* TASK OBJECTIVE
When a line in the data below includes "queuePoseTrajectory", count it; then give only the total.

* DATA FOR REVIEW
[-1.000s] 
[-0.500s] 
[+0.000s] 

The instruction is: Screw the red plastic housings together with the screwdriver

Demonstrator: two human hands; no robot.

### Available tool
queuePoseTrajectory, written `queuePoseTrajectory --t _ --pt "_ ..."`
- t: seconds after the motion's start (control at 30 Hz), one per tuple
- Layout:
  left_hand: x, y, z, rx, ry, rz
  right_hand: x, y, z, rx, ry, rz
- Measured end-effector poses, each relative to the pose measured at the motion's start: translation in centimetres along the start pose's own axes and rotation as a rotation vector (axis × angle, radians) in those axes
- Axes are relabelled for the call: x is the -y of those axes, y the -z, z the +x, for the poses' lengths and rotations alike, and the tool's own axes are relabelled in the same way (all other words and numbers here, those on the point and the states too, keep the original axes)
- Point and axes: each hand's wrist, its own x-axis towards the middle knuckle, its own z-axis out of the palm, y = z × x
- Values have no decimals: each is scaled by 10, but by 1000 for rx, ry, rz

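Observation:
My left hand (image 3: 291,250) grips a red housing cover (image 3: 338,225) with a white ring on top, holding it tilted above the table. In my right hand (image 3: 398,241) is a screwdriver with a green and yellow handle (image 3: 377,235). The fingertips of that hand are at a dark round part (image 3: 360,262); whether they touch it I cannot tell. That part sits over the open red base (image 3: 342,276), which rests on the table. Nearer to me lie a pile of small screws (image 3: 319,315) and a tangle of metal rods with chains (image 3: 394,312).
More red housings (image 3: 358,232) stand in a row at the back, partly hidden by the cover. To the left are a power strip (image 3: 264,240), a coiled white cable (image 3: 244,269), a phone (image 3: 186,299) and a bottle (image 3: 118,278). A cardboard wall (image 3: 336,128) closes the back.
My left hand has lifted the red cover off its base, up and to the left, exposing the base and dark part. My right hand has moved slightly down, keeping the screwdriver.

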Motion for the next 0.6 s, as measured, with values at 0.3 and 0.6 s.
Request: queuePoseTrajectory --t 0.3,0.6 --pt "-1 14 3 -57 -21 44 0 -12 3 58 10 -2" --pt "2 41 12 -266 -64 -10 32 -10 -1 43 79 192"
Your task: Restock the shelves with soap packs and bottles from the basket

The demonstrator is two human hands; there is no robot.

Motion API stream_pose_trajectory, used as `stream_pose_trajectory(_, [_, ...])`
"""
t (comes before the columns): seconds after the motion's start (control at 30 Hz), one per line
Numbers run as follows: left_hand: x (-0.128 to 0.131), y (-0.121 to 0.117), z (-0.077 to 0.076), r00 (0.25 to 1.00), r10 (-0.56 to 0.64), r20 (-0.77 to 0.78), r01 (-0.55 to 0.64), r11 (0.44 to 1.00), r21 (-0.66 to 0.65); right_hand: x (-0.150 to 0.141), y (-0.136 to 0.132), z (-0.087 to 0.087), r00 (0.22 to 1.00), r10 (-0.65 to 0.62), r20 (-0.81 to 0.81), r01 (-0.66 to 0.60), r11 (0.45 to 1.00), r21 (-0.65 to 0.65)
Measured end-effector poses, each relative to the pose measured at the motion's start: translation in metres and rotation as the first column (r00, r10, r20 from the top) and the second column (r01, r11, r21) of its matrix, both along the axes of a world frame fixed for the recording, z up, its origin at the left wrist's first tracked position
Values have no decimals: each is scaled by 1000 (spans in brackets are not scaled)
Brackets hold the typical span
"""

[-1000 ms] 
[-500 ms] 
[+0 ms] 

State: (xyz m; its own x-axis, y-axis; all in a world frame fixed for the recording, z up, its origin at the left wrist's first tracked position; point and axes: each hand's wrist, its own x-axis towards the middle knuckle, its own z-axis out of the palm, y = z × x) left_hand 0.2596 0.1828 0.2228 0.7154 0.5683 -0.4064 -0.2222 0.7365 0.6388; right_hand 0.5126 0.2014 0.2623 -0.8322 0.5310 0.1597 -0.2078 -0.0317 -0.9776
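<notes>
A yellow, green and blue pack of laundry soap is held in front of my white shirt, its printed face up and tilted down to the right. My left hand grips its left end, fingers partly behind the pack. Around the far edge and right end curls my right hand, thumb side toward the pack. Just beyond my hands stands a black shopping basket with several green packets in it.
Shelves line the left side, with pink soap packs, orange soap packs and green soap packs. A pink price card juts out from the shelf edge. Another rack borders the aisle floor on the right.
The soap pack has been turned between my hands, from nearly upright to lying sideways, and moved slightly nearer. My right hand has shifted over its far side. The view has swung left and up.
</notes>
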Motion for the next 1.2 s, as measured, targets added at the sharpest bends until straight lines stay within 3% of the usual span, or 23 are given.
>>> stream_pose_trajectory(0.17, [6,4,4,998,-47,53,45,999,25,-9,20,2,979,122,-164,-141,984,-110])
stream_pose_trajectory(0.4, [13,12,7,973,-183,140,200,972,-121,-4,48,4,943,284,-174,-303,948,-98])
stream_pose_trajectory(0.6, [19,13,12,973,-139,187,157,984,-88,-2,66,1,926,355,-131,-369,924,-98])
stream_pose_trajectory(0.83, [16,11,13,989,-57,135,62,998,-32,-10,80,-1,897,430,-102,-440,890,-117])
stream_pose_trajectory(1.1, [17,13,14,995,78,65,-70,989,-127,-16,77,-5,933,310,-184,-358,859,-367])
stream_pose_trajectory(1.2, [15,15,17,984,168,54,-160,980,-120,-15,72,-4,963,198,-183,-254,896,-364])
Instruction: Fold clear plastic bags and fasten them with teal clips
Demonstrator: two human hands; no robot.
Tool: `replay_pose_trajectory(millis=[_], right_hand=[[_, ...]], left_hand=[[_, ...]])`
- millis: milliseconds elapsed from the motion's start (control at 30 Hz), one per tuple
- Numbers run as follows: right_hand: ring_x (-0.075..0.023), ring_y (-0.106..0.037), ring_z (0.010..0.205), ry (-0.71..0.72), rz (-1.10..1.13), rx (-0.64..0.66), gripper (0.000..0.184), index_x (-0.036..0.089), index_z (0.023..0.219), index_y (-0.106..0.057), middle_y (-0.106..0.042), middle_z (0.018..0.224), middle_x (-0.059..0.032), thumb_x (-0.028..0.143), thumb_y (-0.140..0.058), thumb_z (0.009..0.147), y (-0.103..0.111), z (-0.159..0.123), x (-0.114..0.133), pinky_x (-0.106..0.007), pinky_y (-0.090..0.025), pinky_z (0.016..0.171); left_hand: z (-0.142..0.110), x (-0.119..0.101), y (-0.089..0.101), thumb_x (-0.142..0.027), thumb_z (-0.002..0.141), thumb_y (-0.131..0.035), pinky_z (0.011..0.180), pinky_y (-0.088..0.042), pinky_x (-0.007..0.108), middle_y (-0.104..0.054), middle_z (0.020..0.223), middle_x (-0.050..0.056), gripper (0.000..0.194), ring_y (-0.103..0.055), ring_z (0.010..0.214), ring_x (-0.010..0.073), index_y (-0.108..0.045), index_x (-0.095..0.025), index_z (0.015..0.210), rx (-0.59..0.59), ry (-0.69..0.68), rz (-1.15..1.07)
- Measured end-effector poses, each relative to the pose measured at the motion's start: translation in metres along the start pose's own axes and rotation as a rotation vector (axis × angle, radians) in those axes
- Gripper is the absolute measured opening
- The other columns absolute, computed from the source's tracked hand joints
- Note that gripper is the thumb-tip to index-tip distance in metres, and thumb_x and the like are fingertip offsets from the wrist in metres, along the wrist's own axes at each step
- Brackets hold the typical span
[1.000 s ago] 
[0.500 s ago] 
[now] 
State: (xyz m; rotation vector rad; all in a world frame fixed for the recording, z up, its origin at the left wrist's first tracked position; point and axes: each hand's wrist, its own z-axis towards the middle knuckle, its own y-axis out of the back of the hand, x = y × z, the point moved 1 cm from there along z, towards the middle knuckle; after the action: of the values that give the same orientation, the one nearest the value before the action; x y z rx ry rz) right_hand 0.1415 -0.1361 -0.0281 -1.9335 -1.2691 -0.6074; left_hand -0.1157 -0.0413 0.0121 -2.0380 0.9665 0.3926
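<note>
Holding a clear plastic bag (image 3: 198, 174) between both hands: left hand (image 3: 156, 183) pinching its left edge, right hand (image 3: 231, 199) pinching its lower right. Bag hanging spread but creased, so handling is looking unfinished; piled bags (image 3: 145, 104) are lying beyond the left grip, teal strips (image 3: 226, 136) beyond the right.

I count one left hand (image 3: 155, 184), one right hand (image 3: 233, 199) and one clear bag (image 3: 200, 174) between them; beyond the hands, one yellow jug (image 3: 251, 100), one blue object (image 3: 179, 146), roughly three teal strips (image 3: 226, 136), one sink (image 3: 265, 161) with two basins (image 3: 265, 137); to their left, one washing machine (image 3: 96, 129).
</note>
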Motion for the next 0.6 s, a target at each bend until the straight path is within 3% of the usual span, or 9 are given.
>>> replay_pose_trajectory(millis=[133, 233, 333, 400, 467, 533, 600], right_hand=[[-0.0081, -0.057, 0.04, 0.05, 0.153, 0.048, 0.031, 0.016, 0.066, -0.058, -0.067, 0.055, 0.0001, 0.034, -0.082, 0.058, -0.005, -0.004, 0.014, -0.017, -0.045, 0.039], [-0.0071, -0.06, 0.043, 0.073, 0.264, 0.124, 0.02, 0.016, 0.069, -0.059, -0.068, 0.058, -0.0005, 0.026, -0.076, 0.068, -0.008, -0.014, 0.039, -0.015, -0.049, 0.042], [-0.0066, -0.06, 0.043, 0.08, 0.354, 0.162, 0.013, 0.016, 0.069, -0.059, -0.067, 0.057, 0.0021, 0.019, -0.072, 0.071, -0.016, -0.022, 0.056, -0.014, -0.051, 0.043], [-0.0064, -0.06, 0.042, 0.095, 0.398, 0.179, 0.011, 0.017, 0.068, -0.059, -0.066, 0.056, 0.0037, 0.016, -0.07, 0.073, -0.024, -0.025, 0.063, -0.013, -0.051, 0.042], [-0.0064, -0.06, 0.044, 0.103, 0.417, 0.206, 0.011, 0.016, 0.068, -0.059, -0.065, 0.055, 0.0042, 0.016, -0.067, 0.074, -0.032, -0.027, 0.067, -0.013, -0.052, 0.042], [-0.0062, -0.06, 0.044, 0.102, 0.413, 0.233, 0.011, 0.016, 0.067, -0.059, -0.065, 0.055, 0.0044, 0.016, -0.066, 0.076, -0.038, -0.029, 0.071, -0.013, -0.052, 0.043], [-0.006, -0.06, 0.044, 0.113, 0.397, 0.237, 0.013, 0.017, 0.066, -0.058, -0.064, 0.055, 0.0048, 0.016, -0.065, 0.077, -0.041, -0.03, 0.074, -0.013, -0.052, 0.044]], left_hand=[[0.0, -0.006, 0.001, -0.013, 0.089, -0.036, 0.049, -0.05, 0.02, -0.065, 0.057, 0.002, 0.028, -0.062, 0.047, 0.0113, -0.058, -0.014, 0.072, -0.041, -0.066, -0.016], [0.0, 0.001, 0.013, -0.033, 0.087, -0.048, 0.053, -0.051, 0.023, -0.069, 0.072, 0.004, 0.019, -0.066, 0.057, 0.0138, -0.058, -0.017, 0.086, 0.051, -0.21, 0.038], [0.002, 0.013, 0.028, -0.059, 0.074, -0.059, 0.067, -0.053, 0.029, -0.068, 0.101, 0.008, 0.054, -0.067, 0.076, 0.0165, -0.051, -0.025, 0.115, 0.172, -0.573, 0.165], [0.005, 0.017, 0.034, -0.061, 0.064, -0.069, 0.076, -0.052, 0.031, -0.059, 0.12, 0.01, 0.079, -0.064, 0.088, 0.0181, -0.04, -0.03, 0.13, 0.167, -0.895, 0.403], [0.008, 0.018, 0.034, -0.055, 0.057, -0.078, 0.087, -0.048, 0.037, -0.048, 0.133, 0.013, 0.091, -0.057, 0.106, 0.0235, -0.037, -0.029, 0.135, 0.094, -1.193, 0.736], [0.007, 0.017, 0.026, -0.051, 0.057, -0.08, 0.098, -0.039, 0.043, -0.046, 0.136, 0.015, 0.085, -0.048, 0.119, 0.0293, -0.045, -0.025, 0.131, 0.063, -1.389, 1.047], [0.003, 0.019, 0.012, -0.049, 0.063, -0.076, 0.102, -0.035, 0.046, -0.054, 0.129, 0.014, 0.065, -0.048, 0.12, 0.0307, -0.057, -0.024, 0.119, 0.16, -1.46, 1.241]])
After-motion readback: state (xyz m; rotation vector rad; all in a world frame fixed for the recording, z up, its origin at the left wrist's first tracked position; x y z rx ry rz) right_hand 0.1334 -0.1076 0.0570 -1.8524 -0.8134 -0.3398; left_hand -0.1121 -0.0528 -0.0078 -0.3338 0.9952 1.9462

* OUTPUT FOR THIS EXERCISE
2